#### EXERCISE OBJECTIVE:
A line below contains "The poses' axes", and a later one contains "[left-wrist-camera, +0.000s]". Repeat both, with every line between them, exactly.

Stored records:
>>>>
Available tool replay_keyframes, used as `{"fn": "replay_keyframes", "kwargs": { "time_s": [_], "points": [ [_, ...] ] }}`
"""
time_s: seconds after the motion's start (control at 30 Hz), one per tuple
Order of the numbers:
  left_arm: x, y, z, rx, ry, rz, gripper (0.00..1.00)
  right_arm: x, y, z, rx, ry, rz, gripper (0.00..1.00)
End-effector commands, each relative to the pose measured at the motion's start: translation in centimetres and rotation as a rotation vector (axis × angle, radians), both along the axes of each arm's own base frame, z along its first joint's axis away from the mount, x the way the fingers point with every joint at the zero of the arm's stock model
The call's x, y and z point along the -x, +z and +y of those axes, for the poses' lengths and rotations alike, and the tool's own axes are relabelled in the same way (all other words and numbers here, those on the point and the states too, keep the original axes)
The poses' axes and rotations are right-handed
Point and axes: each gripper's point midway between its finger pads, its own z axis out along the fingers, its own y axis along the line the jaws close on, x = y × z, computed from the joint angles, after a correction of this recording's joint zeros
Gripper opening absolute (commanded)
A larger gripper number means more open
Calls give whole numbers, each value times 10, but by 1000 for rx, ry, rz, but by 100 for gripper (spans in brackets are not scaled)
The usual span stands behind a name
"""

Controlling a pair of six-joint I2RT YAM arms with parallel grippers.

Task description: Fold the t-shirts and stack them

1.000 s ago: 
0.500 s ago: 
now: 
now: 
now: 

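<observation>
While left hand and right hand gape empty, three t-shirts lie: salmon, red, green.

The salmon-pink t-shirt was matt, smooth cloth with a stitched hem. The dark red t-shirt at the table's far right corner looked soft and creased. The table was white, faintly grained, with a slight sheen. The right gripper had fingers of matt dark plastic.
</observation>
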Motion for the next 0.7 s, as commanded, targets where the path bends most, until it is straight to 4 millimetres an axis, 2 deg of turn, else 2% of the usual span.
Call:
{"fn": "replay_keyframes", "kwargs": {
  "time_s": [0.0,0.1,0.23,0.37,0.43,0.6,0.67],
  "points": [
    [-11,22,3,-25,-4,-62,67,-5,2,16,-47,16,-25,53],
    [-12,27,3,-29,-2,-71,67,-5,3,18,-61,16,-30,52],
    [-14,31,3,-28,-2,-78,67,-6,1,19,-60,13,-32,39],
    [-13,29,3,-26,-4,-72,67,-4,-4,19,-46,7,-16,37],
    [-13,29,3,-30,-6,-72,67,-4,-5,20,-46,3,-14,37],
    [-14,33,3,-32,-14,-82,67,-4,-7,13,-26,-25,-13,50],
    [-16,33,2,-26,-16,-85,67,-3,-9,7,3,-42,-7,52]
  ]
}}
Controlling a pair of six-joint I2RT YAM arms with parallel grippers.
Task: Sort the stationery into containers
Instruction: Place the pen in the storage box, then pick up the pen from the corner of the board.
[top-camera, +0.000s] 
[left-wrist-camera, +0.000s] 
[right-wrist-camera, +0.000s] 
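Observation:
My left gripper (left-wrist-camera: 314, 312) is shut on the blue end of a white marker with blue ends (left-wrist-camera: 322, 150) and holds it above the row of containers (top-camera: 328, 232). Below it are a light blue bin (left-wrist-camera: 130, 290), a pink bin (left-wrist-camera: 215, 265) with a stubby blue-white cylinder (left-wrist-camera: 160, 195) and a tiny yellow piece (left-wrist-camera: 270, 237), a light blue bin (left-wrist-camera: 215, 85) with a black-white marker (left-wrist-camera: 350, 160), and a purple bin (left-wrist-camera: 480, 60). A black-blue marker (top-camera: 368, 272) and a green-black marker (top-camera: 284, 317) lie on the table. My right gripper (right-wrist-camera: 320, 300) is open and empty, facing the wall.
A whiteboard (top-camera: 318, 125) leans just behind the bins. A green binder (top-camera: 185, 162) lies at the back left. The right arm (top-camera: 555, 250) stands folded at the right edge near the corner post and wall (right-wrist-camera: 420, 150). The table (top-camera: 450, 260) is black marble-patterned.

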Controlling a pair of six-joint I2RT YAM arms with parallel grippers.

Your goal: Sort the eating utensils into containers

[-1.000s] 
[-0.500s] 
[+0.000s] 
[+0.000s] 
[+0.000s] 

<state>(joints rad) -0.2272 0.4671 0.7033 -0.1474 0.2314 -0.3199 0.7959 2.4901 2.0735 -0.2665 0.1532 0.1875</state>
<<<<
#### REPLY:
The poses' axes and rotations are right-handed
Point and axes: each gripper's point midway between its finger pads, its own z axis out along the fingers, its own y axis along the line the jaws close on, x = y × z, computed from the joint angles, after a correction of this recording's joint zeros
Gripper opening absolute (commanded)
A larger gripper number means more open
Calls give whole numbers, each value times 10, but by 1000 for rx, ry, rz, but by 100 for gripper (spans in brackets are not scaled)
The usual span stands behind a name
"""

Controlling a pair of six-joint I2RT YAM arms with parallel grippers.

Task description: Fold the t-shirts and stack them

1.000 s ago: 
0.500 s ago: 
now: 
now: 
now: 

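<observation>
While left hand and right hand gape empty, three t-shirts lie: salmon, red, green.

The salmon-pink t-shirt was matt, smooth cloth with a stitched hem. The dark red t-shirt at the table's far right corner looked soft and creased. The table was white, faintly grained, with a slight sheen. The right gripper had fingers of matt dark plastic.
</observation>
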Motion for the next 0.7 s, as commanded, targets where the path bends most, until it is straight to 4 millimetres an axis, 2 deg of turn, else 2% of the usual span.
Call:
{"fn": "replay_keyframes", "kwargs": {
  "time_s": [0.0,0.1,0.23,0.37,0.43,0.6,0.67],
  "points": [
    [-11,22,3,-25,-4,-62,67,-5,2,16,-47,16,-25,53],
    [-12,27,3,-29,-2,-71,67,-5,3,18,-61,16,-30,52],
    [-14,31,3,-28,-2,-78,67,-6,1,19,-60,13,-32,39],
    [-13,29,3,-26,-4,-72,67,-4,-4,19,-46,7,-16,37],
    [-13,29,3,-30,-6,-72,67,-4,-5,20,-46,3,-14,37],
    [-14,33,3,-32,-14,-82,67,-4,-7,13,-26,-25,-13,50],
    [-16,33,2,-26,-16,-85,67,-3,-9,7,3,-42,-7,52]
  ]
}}
Controlling a pair of six-joint I2RT YAM arms with parallel grippers.
Task: Sort the stationery into containers
Instruction: Place the pen in the storage box, then pick up the pen from the corner of the board.
[top-camera, +0.000s] 
[left-wrist-camera, +0.000s] 

No more work is needed for this exercise.